By a large margin, Hernandez leads all National League second basemen in batting average. While he’s hitting north of .300, no other second baseman on the ballot has a batting average higher than .276. His .361 on-base percentage also leads all National League second basemen, with San Francisco Giants second baseman Joe Panik’s .335 on-base percentage the next best mark. Hernandez is third among National League second basemen in both offensive WAR and fWAR, trailing Ketel Marte of the Arizona Diamondbacks and Mike Moustakas of the Milwaukee Brewers in both categories.

Where Hernandez’s case may fall short is in terms of back-of-the-baseball-card statistics. While he has commanding leads in both batting average and on-base percentage, he’s tied for fourth in RBIs and probably won’t keep pace with Cardinals second baseman Kolten Wong and Atlanta Braves second baseman Ozzie Albies – both of whom are within one RBI of Hernandez. Hernandez is also tied with Wong for sixth among National League second basemen in home runs. Given that his career-high in home runs is 15, that’s an area where he’s not going to compete with other All-Star candidates at.

Hernandez will also be hurt by the fact that Moustakas – a natural third baseman – is on the ballot as a second baseman. Moustakas has started five more games (29) at third base than second base in 2019, but has primarily played third base since Travis Shaw went on the injured list with wrist injury earlier this month. Given that the Brewers promoted highly-touted prospect Keston Hiura, a second baseman, in Shaw’s absence, there’s a good chance that Moustakas will have played more games at third base than second base before the All-Star Game. But he’s classified as a second baseman for All-Star Game voting purposes, and while Hernandez trounces him in terms of batting average and on-base percentage, more voters will likely take into account home run and RBI totals – right or wrong – which will give a noticeable edge to Moustakas. Moustakas is also a two-time All-Star that played in two World Series with the Kansas City Royals, so he has much better name recognition than Hernandez, which matters in fan voting.

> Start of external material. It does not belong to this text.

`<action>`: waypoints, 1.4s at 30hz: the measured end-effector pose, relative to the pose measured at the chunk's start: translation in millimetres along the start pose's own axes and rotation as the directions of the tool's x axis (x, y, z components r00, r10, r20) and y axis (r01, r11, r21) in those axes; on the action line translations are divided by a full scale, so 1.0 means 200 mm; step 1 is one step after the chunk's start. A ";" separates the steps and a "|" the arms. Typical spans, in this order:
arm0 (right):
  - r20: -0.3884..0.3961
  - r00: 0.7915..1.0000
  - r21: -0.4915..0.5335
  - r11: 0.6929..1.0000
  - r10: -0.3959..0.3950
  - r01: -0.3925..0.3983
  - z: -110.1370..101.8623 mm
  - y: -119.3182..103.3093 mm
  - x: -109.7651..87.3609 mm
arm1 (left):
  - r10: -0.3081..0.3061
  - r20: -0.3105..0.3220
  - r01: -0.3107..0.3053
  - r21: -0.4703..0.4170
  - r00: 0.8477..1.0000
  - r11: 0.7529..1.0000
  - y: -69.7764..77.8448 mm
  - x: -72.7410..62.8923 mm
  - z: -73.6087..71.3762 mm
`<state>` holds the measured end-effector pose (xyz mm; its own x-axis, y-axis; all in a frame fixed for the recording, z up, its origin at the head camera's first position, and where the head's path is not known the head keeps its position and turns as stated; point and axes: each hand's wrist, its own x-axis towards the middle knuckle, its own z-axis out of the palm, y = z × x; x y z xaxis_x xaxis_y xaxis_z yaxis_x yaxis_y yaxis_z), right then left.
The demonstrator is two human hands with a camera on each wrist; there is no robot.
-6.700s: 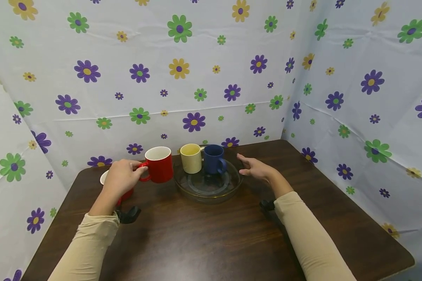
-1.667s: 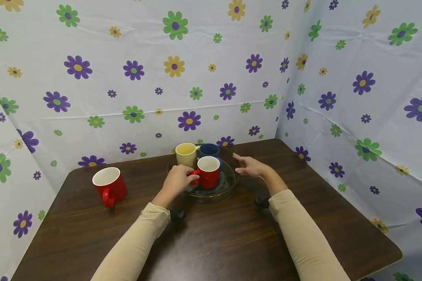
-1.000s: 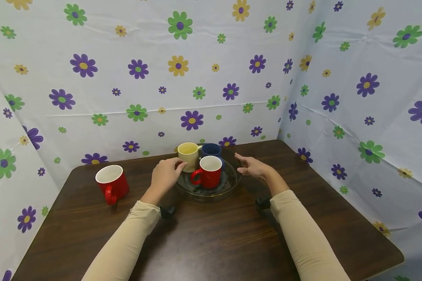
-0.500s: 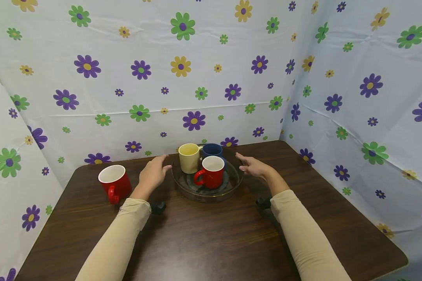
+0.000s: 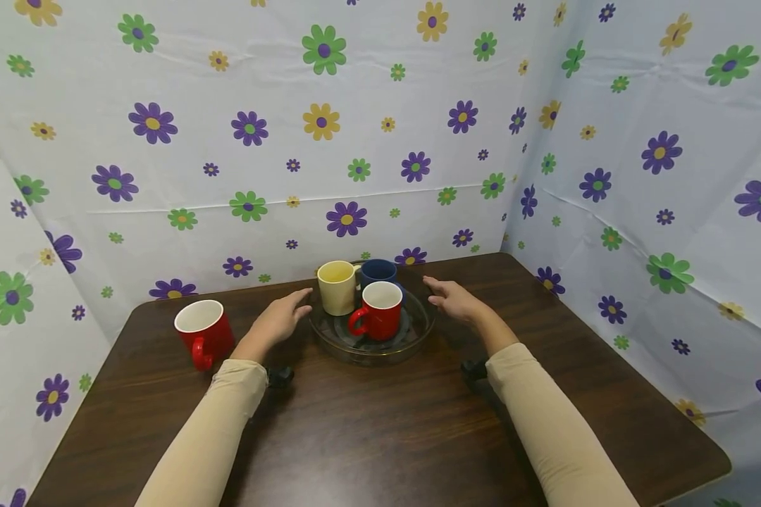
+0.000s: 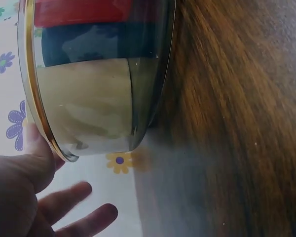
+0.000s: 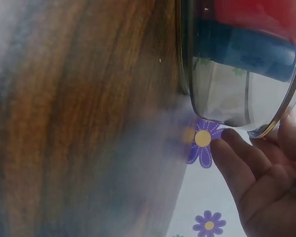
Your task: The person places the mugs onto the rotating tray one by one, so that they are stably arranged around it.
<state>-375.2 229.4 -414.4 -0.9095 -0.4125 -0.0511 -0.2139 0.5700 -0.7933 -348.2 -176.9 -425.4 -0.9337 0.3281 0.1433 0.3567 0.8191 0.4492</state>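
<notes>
A round clear glass bowl (image 5: 368, 358) with a gold rim stands on the table. Inside it sit a yellow mug (image 5: 338, 294), a blue mug (image 5: 378, 270) behind, and a red mug (image 5: 382, 317) in front, its handle towards the left. My left hand (image 5: 275, 320) is at the bowl's left side, fingers spread and fairly straight. In the left wrist view its thumb (image 6: 33, 143) lies right at the gold rim. On the opposite side my right hand (image 5: 458, 303) has its fingers extended beside the wall, thumb (image 7: 292, 132) at the rim in the right wrist view.
A second red mug (image 5: 204, 334), white inside, stands on the brown table (image 5: 355, 436) left of my left hand, its handle towards me. A flower-print sheet (image 5: 260, 84) hangs close behind the bowl and along both sides.
My left hand has carried the red mug into the bowl, let go of its handle, and moved left to the bowl's rim. The right hand has stayed at the right rim.
</notes>
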 end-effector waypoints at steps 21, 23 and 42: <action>0.052 0.999 -0.071 0.997 -0.015 0.018 -0.01 -0.05 -0.12 | 0.012 -0.016 -0.013 -0.088 1.000 0.996 0.06 -0.07 -0.01; 0.061 0.998 -0.108 0.994 0.003 0.003 0.00 -0.06 -0.12 | 0.019 -0.030 -0.021 -0.078 0.999 0.997 0.08 -0.08 0.00; 0.013 0.998 -0.252 0.966 0.066 -0.060 0.04 -0.10 -0.14 | -0.027 0.003 0.027 -0.134 1.000 0.991 0.11 -0.12 -0.03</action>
<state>-342.7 223.8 -401.6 -0.9168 -0.3834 -0.1114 -0.2415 0.7548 -0.6099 -317.0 -169.5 -413.7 -0.9428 0.3073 0.1288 0.3242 0.7570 0.5673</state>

It’s also a fair criticism that for as strong as Hernandez has been offensively, he’s struggled defensively in 2019. Hernandez has five errors and a -0.4 defensive WAR in 2019, thanks to an uncharacteristically poor start in the field in 2019. Given that Hernandez has graded out as an average-to-above-average fielder for much of his career, it’s fair to think that by the All-Star Game a slow defensive start could just be seen as a blip on the radar. It’s also fair to wonder how many fans voting on the All-Star Game have played particular attention to the defense of All-Star candidates. That area, though, does not add to his case.

But while Hernandez doesn’t have a perfect All-Star Game resume, there isn’t a household name candidate that’s having an overwhelmingly strong season in the National League. Albies is hitting .267 for a Braves team that trails the Phillies in the National League East, Kike Hernandez is hitting just .220 for the Los Angeles Dodgers and Robinson Cano has graded out as one of the worst second basemen in baseball in his first season with the New York Mets.

All-Star or not, Hernandez being in this position for the Phillies is pretty improbable given that the organization has been willing to consider trade offers for him for at least two offseasons. Perhaps, though, you’re seeing why reports indicated that general manager Matt Klentak and the Phillies seemed to place a higher value on Hernandez than the rest of the league.